I could not find any evidence of a structure proposed by Gaussian, the closest I have gotten is given as a cation $\ce{[Mn2O2(NH3)8]^z+}, (z\in2,3,4)$.[2]

I have reason to doubt the structure given in the tutorial,[3] as in the $\frac{5}{2}$ high spin case there are only four orbitals in manganese left which could accept bonding partners. Given that two of them are used by the bridging oxo ligands, only two ammonia should bond to the manganese centres. This would lead to the formula $\ce{Mn2O2(NH3)4}$. The situation changes once you start removing electrons or pair them up. Then the question changes to whether ammonia is a strong enough ligand to induce lower spin states.

Summarising: Is $\ce{Mn2O2(NH3)8}$ a reasonable structure?

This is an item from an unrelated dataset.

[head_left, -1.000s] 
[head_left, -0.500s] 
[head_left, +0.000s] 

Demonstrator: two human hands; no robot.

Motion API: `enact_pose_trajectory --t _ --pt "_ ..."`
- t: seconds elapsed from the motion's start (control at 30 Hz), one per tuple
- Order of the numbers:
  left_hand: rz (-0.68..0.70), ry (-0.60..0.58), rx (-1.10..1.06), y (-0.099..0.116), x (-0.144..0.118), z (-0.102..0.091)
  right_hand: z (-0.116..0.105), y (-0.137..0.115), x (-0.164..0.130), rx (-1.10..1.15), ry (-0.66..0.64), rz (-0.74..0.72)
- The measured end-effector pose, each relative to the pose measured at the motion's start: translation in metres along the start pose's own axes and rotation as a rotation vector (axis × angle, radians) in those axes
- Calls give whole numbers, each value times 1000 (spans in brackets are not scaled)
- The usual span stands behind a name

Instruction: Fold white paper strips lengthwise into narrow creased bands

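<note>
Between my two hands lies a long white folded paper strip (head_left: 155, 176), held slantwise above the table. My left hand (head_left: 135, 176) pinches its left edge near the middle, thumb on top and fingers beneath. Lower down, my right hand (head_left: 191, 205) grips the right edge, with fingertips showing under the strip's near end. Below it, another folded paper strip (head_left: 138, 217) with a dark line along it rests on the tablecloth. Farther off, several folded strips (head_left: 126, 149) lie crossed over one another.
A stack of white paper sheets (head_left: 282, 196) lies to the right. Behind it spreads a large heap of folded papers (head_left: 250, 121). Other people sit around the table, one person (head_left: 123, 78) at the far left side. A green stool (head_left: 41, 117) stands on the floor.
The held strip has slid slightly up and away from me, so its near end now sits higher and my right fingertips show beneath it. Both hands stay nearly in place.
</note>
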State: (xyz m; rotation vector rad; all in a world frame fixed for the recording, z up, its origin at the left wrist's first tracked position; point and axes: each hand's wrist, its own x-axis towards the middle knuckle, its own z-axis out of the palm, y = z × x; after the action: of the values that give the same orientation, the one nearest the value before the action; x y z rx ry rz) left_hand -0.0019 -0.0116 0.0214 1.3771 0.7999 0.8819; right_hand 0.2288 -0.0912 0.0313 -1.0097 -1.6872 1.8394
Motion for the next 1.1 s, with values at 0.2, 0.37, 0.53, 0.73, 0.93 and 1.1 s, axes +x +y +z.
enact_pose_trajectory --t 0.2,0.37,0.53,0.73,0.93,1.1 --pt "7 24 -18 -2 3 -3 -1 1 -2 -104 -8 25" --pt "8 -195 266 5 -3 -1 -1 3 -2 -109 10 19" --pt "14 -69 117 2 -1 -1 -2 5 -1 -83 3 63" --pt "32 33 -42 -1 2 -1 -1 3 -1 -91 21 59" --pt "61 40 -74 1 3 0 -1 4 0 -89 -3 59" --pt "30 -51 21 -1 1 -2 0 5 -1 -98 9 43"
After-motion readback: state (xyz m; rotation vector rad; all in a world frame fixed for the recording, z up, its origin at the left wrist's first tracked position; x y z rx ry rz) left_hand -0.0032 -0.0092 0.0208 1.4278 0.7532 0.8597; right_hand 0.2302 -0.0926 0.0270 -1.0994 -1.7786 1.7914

For convenience, here is the structure as proposed by Gaussian (they do create a different one within the tutorial though):

di manganese di-mu-oxo complex appearing on the Gaussian website

References & Notes:

  1. Gaussian Website: http://gaussian.com/afc/
  2. Mcgrady, J. E.; Stranger, R. Redox-Induced Changes in the Geometry and Electronic Structure of Di-μ-oxo-Bridged Manganese Dimers. J. Am. Chem. Soc. 1997, 119 (36), 8512–8522 DOI: 10.1021/ja964360r.
  3. In my optimisations on a different level of theory I was unable to reproduce the structure.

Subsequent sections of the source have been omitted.